Como garantir um parto adequado
Um parto adequado é aquele em que as decisões da mulher são priorizadas. Em outras palavras, significa naturalizar o processo do parto, realizar o mínimo de intervenções médicas (na medida do possível) e apenas intervir quando houver autorização da gestante. Nesse sentido, para garantir que o parto preserve a integridade física e emocional da mãe e do bebê, segundo as Diretrizes Nacionais de Assistência ao Parto Normal, publicadas em 2017 pelo Ministério da Saúde, alguns passos são essenciais. Dentre eles, temos como exemplo:
- Durante o pré-natal, deve-se informar às gestantes sobre riscos e benefícios das diversas práticas e intervenções durante o trabalho de parto e parto; a necessidade de escolha de um acompanhante para apoio; estratégias de controle da dor, métodos disponíveis na unidade e seus riscos e benefícios;
- Durante o parto, permitir à mulher a posição que ela preferir, visando seu conforto;
- Contar com a presença de doulas e de acompanhante. Durante o trabalho de parto e o parto, as futuras mães devem ter apoio contínuo e individualizado, de preferência de pessoas próximas. Apesar disso, o apoio de pessoas que não são da equipe hospitalar não dispensa o oferecido pelos profissionais. Uma mulher em trabalho de parto também não deve ser deixada sozinha, a não ser que ela solicite ou por curtos períodos de tempo;
- Mulheres em trabalho de parto podem ingerir líquidos, de preferência soluções isotônicas em vez de somente água. Aquelas que não estiverem sob efeito de opioides ou não apresentarem fatores de risco iminente para anestesia geral podem ter uma dieta leve;
- Métodos não farmacológicos de alívio da dor, como massagens, banhos quentes e imersão na água, devem ser oferecidos à mulher antes dos farmacológicos;
- A mulher tem o direito à anestesia e à reaplicação dela;
- É importante permitir o contato pele a pele da criança com a mãe imediatamente após o parto;
- Logo após o parto, a mulher deve ser estimulada a amamentar.

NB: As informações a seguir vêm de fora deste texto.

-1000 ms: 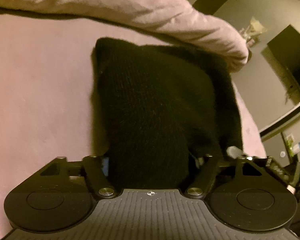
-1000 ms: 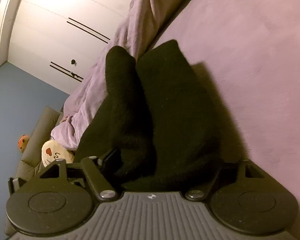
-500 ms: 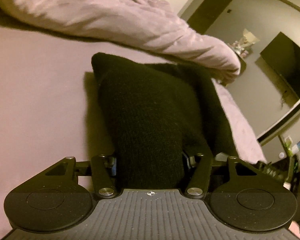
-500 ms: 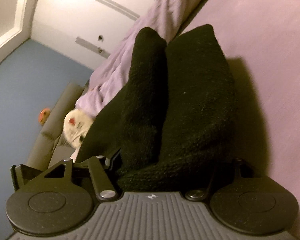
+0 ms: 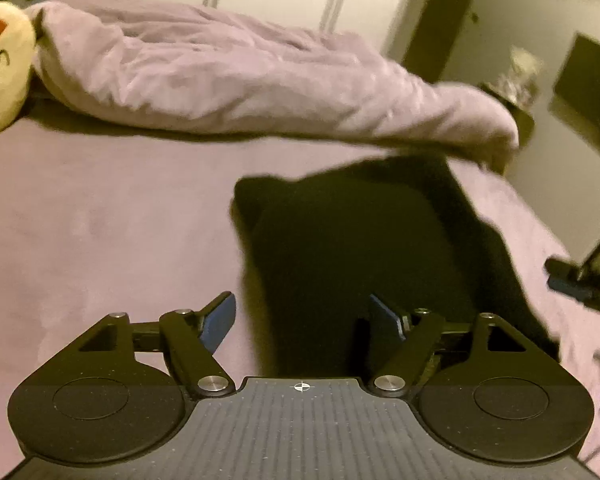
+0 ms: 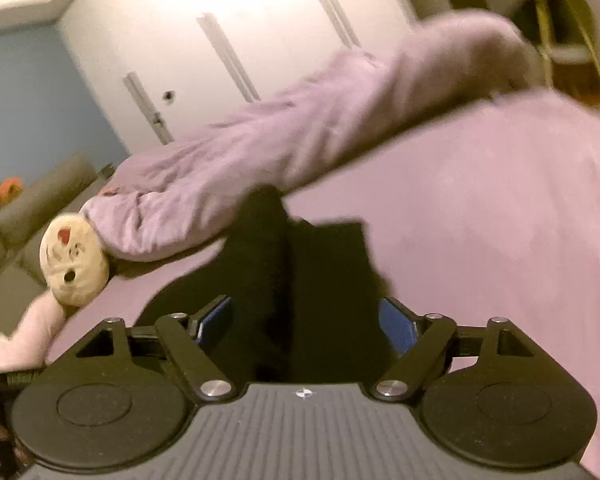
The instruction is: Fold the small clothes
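Lilac bedsheet (image 5: pixel 100 216) fills most of what we see, with a rumpled lilac duvet (image 5: pixel 228 76) heaped along its far side and white wardrobe doors (image 6: pixel 228 28) behind. We make out a cream plush toy (image 6: pixel 74 264) at the duvet's end, resting on the sheet.

Our left gripper (image 5: pixel 302 320) tilts down toward the bed, its blue-padded fingers (image 5: pixel 220 320) spread and opening wider. We see the black knitted garment (image 5: pixel 364 248) lying on the sheet below and ahead of it; its near edge passes between the fingers, yet neither pad presses it, and bare sheet shows beside the left pad.

Our right gripper (image 6: pixel 306 322) leans down less steeply and is rolled, so the room looks slanted in its view. Its jaws are also parting, blue pads (image 6: pixel 398 326) clear of the cloth on both sides. From here the garment (image 6: pixel 300 280) appears as two dark folds side by side, running away toward the duvet's edge. Both views are blurred, so we cannot tell the garment's exact outline.
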`<act>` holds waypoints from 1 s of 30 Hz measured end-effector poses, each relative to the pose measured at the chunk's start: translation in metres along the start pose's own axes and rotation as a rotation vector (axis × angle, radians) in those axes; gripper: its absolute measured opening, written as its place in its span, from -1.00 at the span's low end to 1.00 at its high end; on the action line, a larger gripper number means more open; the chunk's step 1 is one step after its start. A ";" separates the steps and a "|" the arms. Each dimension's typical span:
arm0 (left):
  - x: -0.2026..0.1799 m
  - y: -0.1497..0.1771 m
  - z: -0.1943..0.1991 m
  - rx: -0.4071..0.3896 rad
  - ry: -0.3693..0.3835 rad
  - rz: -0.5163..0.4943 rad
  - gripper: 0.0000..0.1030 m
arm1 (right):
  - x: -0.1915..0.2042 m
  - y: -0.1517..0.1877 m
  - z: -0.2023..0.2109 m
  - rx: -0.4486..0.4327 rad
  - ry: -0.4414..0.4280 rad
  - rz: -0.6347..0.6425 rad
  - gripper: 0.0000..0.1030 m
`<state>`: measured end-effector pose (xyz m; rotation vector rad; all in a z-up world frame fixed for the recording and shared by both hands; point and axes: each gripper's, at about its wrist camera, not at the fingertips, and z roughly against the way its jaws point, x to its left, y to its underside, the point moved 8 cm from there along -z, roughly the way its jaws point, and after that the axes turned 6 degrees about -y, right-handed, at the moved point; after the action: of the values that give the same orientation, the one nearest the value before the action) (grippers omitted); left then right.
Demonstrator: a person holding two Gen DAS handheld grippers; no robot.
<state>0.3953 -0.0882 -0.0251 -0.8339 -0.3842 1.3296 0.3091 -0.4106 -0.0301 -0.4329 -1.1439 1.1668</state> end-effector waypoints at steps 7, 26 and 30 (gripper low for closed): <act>-0.023 -0.048 -0.037 -0.134 -0.101 0.200 0.88 | 0.085 -0.012 -0.078 0.042 -0.028 0.303 -0.22; -0.030 -0.014 -0.120 -0.157 -0.352 0.079 1.00 | 0.004 0.014 -0.127 -0.083 0.321 0.421 0.40; -0.028 -0.015 -0.124 -0.161 -0.332 0.098 1.00 | 0.011 0.020 -0.133 -0.110 0.377 0.476 0.52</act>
<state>0.4831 -0.1535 -0.0907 -0.7714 -0.7263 1.5479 0.4141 -0.3574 -0.0956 -1.0052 -0.7947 1.3575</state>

O diretor de Desenvolvimento Setorial da ANS finaliza dizendo que “a reversão do panorama com excesso de cesarianas desnecessárias é um grande desafio e requer mudança estrutural e cultural, envolvendo a população e os atores do setor de saúde. O Projeto Parto Adequado tem mostrado que essa mudança é possível, sendo essencial a mobilização e o engajamento de todos os envolvidos, bem como uma base científica e metodológica consistente com a melhoria da qualidade da atenção ao parto e nascimento e que ofereça às grávidas uma experiência positiva no parto”.